• [TO DO]
Look over the lines below. Report each one that includes the string "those".

• [SOURCE RECORDS]
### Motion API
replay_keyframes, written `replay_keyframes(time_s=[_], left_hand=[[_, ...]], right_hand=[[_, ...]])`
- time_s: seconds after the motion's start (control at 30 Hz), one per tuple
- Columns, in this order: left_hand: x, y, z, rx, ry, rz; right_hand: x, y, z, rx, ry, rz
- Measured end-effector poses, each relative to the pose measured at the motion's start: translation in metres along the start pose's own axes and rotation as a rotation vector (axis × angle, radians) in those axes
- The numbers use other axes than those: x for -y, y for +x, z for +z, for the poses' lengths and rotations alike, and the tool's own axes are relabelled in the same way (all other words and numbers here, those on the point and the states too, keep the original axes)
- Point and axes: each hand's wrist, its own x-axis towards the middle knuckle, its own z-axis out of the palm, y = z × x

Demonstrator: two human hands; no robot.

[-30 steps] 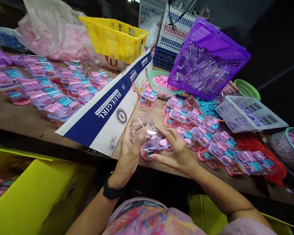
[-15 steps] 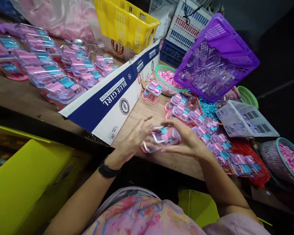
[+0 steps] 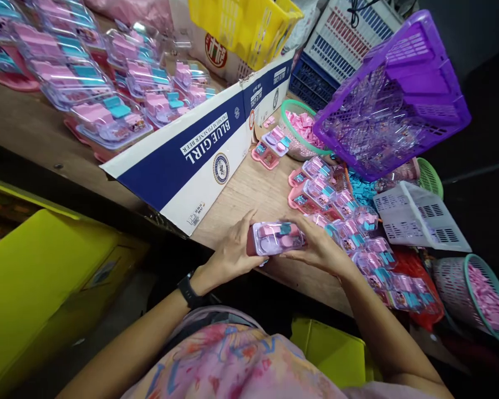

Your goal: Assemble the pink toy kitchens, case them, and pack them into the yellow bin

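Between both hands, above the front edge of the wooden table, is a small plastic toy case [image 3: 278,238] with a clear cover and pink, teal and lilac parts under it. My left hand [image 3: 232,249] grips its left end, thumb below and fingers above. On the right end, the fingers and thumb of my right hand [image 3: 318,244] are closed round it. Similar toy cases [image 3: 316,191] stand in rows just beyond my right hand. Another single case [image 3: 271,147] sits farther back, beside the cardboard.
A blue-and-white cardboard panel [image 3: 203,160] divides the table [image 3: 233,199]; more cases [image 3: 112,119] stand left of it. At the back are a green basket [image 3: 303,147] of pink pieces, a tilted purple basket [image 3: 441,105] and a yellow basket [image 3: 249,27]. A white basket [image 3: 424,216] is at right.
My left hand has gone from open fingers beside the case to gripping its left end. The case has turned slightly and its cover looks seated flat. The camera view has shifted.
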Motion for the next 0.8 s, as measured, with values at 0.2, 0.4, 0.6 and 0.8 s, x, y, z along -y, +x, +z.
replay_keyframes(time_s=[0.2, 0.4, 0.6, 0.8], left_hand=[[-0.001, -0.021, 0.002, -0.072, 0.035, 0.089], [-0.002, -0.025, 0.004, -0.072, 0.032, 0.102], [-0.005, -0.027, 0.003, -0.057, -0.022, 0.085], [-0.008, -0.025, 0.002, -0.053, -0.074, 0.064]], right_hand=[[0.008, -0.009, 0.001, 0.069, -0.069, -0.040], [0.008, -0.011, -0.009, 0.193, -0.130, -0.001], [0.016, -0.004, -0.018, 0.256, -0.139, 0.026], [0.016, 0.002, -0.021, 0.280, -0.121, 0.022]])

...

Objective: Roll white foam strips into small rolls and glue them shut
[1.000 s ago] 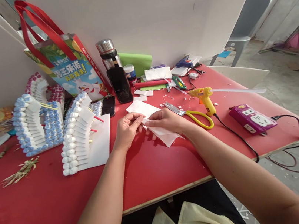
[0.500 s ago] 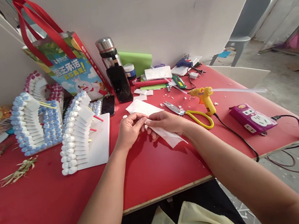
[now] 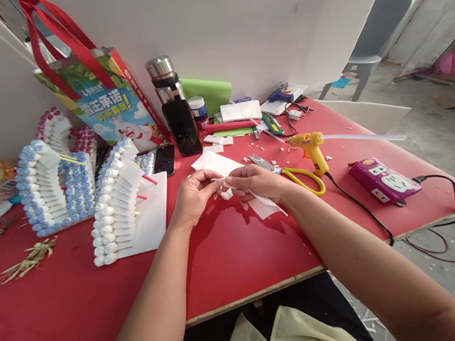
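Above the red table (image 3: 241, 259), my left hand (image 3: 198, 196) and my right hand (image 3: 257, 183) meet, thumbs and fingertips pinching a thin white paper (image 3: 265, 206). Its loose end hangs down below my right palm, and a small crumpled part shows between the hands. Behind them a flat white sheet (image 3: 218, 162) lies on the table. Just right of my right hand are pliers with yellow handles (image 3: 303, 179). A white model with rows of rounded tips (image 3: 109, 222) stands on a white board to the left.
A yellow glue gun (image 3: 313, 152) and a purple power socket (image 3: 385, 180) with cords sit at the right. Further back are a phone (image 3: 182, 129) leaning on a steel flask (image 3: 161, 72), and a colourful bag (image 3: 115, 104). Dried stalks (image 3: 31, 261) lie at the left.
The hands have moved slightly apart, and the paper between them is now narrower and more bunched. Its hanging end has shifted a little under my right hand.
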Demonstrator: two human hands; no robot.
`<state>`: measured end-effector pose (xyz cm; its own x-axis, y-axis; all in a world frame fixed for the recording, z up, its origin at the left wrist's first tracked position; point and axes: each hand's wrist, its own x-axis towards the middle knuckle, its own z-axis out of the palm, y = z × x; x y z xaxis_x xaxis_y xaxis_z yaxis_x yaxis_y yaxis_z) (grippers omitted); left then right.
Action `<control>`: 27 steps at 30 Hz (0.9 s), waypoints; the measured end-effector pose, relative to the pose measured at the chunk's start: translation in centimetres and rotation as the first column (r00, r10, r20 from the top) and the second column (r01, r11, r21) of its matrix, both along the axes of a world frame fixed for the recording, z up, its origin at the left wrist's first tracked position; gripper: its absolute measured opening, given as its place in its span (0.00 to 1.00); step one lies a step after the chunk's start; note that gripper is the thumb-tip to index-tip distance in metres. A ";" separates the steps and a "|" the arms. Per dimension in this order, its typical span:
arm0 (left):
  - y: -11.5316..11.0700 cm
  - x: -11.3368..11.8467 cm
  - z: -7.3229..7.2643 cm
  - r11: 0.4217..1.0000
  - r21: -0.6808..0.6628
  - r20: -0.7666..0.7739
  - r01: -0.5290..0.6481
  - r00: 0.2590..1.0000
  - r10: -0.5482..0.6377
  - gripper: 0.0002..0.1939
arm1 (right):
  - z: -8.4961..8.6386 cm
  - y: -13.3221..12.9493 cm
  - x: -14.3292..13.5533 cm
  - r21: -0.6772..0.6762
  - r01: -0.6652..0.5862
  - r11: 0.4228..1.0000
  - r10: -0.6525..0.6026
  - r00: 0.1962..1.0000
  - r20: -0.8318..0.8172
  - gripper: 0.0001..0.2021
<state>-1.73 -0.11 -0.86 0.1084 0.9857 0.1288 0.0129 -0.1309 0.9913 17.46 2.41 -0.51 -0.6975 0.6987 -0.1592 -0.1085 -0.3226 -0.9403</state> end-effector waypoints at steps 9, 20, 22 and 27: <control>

• [ANSWER BOX]
- Measured end-effector poses, each relative to the pose measured at the motion's start: translation in metres along the start pose's own axes and rotation as a rotation vector (axis × angle, radians) in those axes
- The numbers use other axes than those: x for -y, y for +x, z for +z, for the poses' lengths and rotations alike, and the tool's own axes are relabelled in the same way (all other words and numbers here, those on the point and the states too, keep the original axes)

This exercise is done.